# how to do things better



## Budget2008 (2 Jan 2008)

howdie folks need some advice 

heres my current outgoings,


mortgage €1316 mthly
personal loan €425 mthly about 4 yrs remaining.


credit card balance of €5500 on this
current ac1 over draft - 640 in red
current ac2 over draft -3500 in red
credit union loan 1090 remaining, taken out of salary at source.
(will be paid in full oct 08)

annual salary of 65k. net mthly pay approx €3500

paying normal bills, mobile, gas, esb ,eircom petrol, etc etc paying a few quid off the cc monthly

but finding it very tricky to satisfy all...


am considering cancelling the eircom line altogether and converting the mobile to RTG, anyother suggestions, welcomed
cheers


----------



## ClubMan (2 Jan 2008)

Budget2008 said:


> annual salary of 65k. net mthly pay approx €3500


www.taxcalc.eu suggests that your take home should be nearer €3,800. Can you clarify the details of your payslips perhaps? Are you sure that you are claiming all relevant tax credits? Does the €3,500 figure reflect additional deductions such as _CU _repayments? Are you making pension repayments too by any chance?

What rates of interest apply to your various debts? Have you stopped using credit to fund your normal outgoings?

What are the details of your mortgage - original amount and term, outstanding amount and term, rate, rate type (fixed, variable, tracker), property value etc.?

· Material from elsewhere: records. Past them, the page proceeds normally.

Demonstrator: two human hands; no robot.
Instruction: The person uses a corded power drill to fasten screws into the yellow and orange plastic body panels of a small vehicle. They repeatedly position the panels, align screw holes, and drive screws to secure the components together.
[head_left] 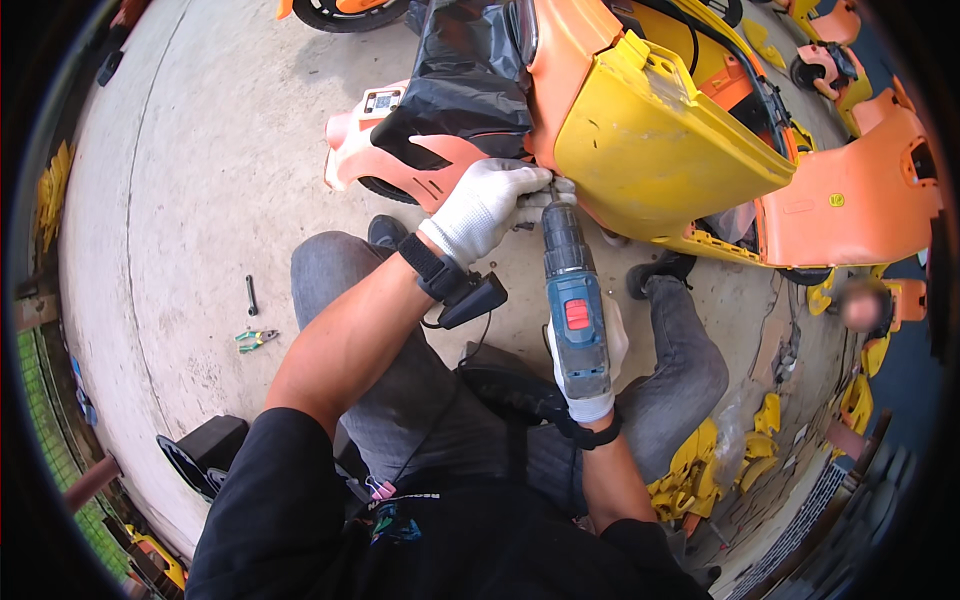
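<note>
My right hand (617, 345), in a white glove, is wrapped around the grip of a blue and black cordless drill (582, 325). The drill points away from me, its tip up against the lower edge of a scooter's bodywork. At that tip the gloved fingers of my left hand (483, 208) are pinched together; whatever lies between them is too small to make out. Just beyond stands the scooter, with a scuffed yellow panel (670, 150) fixed beside an orange panel (572, 70). A black plastic sheet (465, 75) drapes over its left part, above a pale orange fender (425, 165).
A wrench (251, 295) and green-handled pliers (257, 341) lie on the concrete floor (190, 200) to my left. Yellow plastic parts (700, 470) are heaped at my right. More scooters stand at the far right, where another person (862, 308) shows blurred.
</note>
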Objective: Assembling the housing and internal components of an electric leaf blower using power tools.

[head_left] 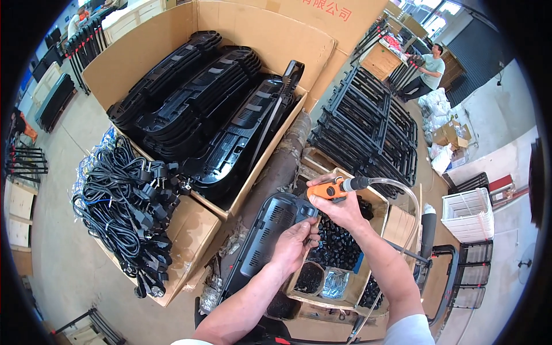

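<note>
While the right hand [344, 210] is gripping an orange-bodied, hose-fed tool [326, 190] at the far end of a long, black, slotted plastic cover [269, 227], the step in hand is apparently one of fastening; the next move is presumably calling for a steady cover beneath the tool. The left hand [290, 247] is holding thumb and fingers close together at the cover's right edge, whether pinching plastic or a small part I cannot tell. From these fingers, the cover is extending leftward and nearer the wearer.

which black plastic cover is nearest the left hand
The single cover beside the big carton, left hand near its upper end; the other covers sit inside the carton.
</note>
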Demonstrator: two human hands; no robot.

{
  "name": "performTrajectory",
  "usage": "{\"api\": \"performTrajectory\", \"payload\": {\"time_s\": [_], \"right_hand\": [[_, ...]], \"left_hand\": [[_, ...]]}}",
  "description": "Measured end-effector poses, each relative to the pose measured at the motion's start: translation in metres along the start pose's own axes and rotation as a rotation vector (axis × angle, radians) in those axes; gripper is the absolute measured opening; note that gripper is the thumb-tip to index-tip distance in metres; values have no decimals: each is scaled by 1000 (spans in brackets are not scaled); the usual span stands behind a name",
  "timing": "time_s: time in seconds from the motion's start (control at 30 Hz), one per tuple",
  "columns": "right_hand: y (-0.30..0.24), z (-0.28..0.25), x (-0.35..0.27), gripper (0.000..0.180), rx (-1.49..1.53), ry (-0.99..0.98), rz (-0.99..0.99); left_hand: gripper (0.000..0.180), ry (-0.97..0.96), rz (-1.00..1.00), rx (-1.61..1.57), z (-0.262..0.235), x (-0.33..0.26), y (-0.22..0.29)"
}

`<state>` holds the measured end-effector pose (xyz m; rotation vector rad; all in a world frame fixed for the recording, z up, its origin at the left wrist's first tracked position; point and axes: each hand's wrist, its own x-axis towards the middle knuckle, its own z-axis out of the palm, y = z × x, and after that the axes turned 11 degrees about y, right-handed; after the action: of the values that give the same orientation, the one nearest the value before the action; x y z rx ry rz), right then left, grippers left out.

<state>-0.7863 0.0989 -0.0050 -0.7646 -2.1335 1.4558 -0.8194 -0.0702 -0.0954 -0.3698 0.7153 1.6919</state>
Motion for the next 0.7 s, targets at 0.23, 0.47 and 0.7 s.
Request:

Why did you rack up that amount of unsecured debt?


----------



## Budget2008 (2 Jan 2008)

ClubMan said:


> www.taxcalc.eu suggests that your take home should be nearer €3,800. Can you clarify the details of your payslips perhaps? Are you sure that you are claiming all relevant tax credits? Does the €3,500 figure reflect additional deductions such as _CU _repayments? Are you making pension repayments too by any chance?
> 
> What rates of interest apply to your various debts? Have you stopped using credit to fund your normal outgoings?
> 
> ...


 
just  ended up etching up that amount of unsecured personal debt as bank kept throwing money at me. and i bit the hook..  am a single person.
house value 400,000 under current conditions.
mortgage of 220,000 remaining  fixed until mid 09. term of mortgage remaining 23 years approx.

the 3500 figure includes my credit union savings and loan payments 75 euro per fn. i also pay 6.5% pension.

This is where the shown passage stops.